Este cuerpo no es tuyo o 40 semanas (XVIII)

Siento que mi cuerpo no me pertenece. Los últimos días, al mirarme al espejo, me observo como una suerte de envase humano desesperado. Y, contrario a lo que sospechaba, mi bebé no parece estar muy apurado por salir de ahí dentro.

Se mueve intensamente, con fuerza, como si en cualquier momento fuera a romper esa especie de bolsa que lo separa de la salida definitiva al mundo exterior, pero no lo hace….

O no tiene fuerzas, o no tiene ganas, o está muy cómodo.

Llegar a las 40 semanas de gestación transmite cierta extraña sensación. Una imagina que, para este momento, ya el bebé debiera estar entre la familia, en especial porque en la mayoría de las anécdotas escuchadas en el consultorio o el policlínico casi todas las embarazadas han dado a luz en la semana 38 o 39.  

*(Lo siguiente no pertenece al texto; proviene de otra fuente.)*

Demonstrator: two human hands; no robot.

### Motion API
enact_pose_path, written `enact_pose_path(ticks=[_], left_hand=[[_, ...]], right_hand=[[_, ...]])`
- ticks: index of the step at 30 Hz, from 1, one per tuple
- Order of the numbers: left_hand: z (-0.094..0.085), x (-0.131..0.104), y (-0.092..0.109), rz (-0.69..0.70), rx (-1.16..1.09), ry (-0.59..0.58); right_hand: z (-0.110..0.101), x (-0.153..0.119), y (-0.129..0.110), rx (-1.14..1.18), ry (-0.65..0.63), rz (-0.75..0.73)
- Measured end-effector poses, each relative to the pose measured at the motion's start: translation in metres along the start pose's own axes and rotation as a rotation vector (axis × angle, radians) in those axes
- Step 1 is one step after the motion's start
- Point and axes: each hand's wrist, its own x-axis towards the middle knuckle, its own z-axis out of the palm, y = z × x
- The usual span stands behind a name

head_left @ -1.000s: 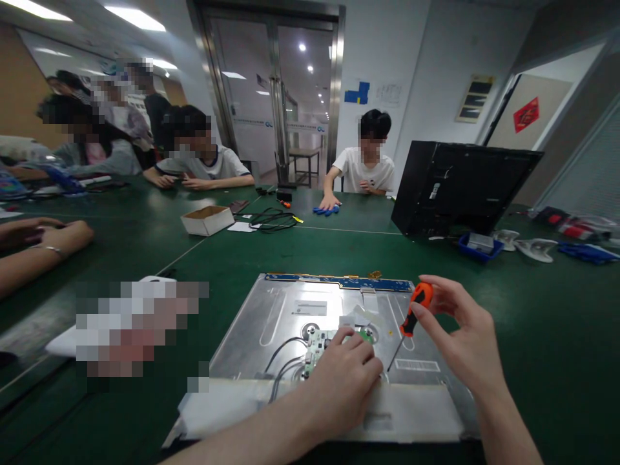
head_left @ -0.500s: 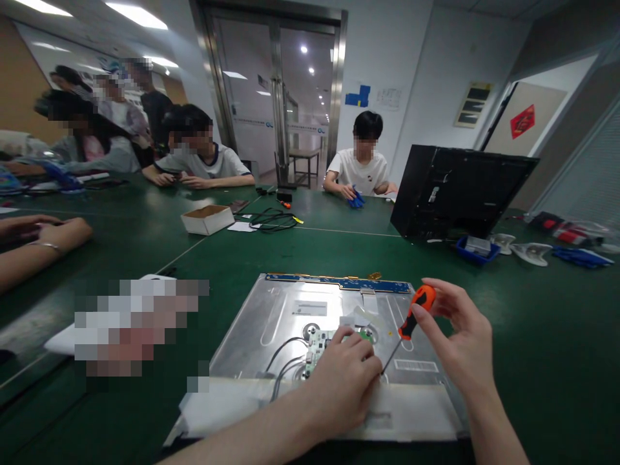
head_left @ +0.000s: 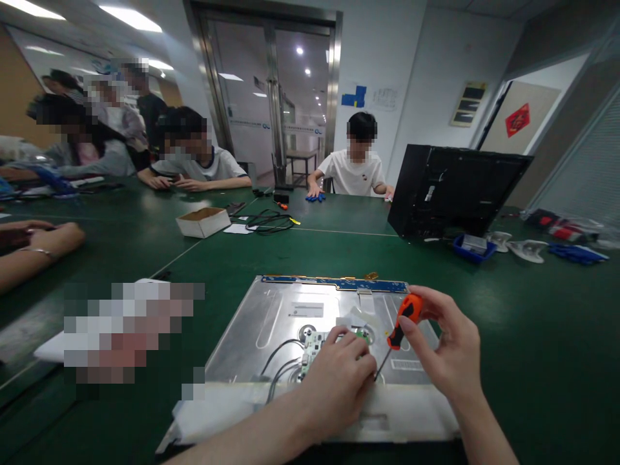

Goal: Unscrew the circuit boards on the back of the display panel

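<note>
A display panel (head_left: 242, 345) lies flat with its silvery metal back facing up. My left hand (head_left: 336, 371) rests over a small green circuit board (head_left: 314, 345) on it, covering much of the board. Its fingers are curled and close together, their tips and whatever they hold hidden. In my right hand (head_left: 448, 349) is an orange and black screwdriver (head_left: 405, 316), gripped by the handle and tilted. The shaft runs down beside my left fingers, where the tip is hard to make out. Black cables (head_left: 278, 361) lead from the board's left side.
A black monitor (head_left: 460, 194) stands at the back right, a blue tray (head_left: 475, 250) near its base. Toward the back left are a white open box (head_left: 203, 223) and a coiled black cable (head_left: 271, 221). Other people sit around the green table (head_left: 533, 361).
The view shifts slightly. My right hand and the screwdriver come a little lower and more to the left; my left hand stays over the board. The person opposite moves a hand with blue material leftward.
</note>
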Motion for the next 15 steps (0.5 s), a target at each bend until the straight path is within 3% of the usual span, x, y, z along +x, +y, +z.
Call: enact_pose_path(ticks=[7, 15], left_hand=[[-0.0036, 0.0004, -0.0021, -0.013, -0.067, -0.049], [-0.0067, 0.0019, -0.0019, -0.023, -0.076, -0.094]], right_hand=[[0.0019, -0.0003, -0.0043, 0.068, 0.079, -0.076], [0.0036, -0.0028, -0.0054, 0.065, 0.029, -0.111]])
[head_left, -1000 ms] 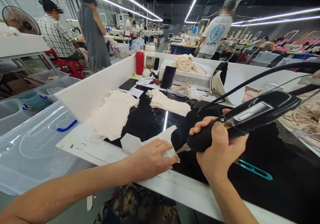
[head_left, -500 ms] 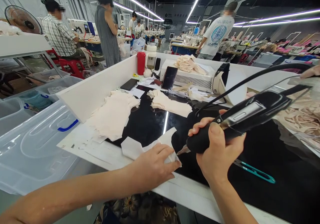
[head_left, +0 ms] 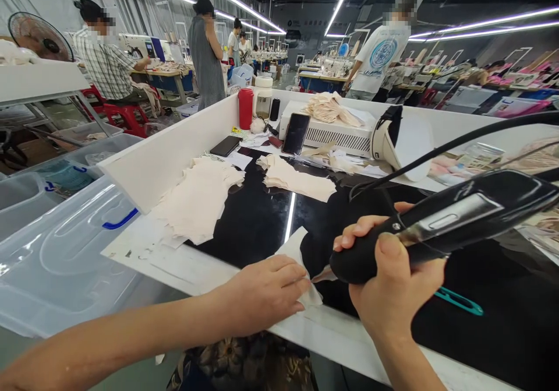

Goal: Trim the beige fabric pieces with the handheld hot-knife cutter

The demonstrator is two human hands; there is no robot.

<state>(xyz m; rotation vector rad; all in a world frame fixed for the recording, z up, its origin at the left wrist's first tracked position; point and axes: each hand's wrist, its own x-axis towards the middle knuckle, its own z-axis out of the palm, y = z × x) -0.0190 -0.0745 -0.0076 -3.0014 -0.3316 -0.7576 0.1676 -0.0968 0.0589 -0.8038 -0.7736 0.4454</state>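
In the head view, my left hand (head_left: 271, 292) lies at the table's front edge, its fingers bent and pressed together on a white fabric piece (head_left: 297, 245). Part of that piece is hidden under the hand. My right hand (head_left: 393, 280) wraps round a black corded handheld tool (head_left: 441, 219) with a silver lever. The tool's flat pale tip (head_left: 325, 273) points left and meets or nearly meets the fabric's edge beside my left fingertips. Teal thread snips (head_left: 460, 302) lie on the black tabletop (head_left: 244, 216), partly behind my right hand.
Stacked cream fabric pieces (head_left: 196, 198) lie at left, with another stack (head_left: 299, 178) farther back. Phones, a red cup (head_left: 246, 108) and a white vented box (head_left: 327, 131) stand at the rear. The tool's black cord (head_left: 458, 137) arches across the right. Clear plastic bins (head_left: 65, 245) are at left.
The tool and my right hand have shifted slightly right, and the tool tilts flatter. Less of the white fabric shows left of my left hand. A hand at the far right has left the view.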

Solo te das cuenta de que es normal estar en las 40 sin que nada haya pasado, cuando asistes a la Consulta de Gestante a Término, en el Hospital de Maternidad. Allí, en la cola, todas las chicas están como yo: a punto a reventar con tanta barriga y locas por conocer a sus hijitos.

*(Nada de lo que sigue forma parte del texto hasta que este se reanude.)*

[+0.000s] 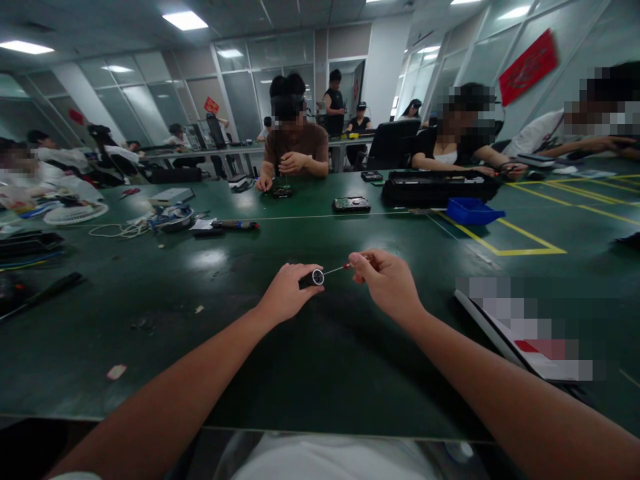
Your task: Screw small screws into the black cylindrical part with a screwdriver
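Near the middle of the green table (310, 360), my left hand (286, 292) grips a short black cylinder (311, 279) whose pale ringed end faces right. My right hand (387, 280) is closed around the handle of a thin screwdriver (336, 270), of which a reddish collar and a metal shaft show. The shaft points left, and its tip is at the ringed end of the cylinder. Whether the tip is inside cannot be made out. Both hands are raised slightly over the tabletop.
A blue tray (473, 211), a long black casing (440, 189) and an opened drive (351, 204) lie farther back. Cables (170, 219) and a pen-like tool (235, 225) are left. Papers (525, 333) lie right. A person (296, 143) works opposite.
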`<state>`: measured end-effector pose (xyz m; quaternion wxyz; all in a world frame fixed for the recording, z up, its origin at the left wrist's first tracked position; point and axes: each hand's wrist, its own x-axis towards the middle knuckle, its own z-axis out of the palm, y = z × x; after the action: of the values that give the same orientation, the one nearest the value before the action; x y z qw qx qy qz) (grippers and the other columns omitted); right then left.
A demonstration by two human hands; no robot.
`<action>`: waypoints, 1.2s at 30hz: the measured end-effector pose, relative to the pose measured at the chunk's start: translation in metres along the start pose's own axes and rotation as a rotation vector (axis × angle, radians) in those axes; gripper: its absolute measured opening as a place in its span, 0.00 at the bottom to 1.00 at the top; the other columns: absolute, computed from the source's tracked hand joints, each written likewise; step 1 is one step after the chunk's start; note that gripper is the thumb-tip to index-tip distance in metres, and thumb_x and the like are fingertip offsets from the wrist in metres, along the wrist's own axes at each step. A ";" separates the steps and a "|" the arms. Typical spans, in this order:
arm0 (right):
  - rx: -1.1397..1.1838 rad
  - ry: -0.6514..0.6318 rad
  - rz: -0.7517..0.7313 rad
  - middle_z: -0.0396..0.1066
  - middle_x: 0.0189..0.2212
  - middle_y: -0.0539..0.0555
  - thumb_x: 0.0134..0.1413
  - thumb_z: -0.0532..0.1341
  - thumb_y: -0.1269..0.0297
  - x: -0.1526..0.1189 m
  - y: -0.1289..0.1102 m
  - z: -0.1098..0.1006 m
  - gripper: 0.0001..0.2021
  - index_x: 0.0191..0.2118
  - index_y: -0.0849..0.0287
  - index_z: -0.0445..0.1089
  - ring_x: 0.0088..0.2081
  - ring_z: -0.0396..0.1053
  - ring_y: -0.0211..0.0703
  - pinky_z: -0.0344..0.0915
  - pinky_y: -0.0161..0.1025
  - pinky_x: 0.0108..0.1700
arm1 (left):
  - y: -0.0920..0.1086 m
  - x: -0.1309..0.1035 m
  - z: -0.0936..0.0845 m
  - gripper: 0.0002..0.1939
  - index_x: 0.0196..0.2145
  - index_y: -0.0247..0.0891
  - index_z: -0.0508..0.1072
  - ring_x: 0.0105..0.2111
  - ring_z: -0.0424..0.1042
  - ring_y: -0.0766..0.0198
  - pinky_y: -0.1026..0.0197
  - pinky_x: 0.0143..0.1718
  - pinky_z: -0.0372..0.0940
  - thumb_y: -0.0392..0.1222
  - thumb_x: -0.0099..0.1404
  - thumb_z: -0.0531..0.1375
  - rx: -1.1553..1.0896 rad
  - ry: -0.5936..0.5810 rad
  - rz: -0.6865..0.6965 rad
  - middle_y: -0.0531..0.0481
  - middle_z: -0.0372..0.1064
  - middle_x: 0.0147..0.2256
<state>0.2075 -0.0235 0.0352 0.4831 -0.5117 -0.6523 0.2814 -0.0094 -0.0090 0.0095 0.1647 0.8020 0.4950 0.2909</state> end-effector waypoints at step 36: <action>-0.101 -0.051 -0.093 0.69 0.30 0.52 0.67 0.48 0.55 -0.003 0.008 0.002 0.14 0.43 0.54 0.67 0.32 0.67 0.45 0.61 0.43 0.35 | -0.001 0.001 0.001 0.19 0.53 0.45 0.75 0.45 0.71 0.54 0.46 0.56 0.59 0.43 0.64 0.66 0.015 -0.028 -0.002 0.49 0.75 0.45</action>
<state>0.2090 -0.0240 0.0268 0.4526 -0.4972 -0.7009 0.2381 -0.0090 -0.0080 0.0085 0.1658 0.8067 0.4958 0.2757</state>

Pero hay que ser pacientes, dice la doctora.

La última de estas consultas fue desesperante, casi tanto como la primera, aquella en la que me “batearon” la cesárea recomendada por el ortopédico a las 38 semanas de gestación.

Esta vez asistí, acompañada por mi esposo y con la secreta esperanza de que me ingresaran de una vez para inducir el parto y conocer a mi pequeño. Pero no. Hay protocolos que una desconoce. Está establecido, por ejemplo, que si no tienes factores de riesgos —que es mi caso, pues a pesar del sobrepeso soy “normotensa” y mis niveles de azúcar están en orden— te autorizan a esperar en casa una semana más a que se presente el parto natural.

O sea, no debo volver hasta que haya cumplido las 41 semanas… si es que no se me sorprenden antes los síntomas que anuncian la llegada de un nuevo ciudadano al mundo. 

Lo único agradable de esta última visita a Maternidad fue ver a mi bebé, nuevamente, gracias a un ultrasonido. Se nos reveló apretadito debido al poco espacio, y grande, pesando 7.92 libras. Según su papá si me comía un pan, alcanzaría inmediatamente las 8. También se encuentra en posición cefálica, listo para alegrarnos la vida con su arribo.

Ahora ya no me atrevo a aventurar ninguna posible fecha de nacimiento. He sido decepcionada tantas veces que en este momento solo espero… e imagino cómo será la vida familiar cuando él esté.

¿Cómo ordenaré mis actividades?¿Cuáles son las cuestiones más inmediatas a resolver tras dar a luz? ¿Cómo harépara que las heridas del parto sanen pronto? ¿De dónde sacaré tiempo para el ejercicio y la superación profesional?…Se aceptan consejos.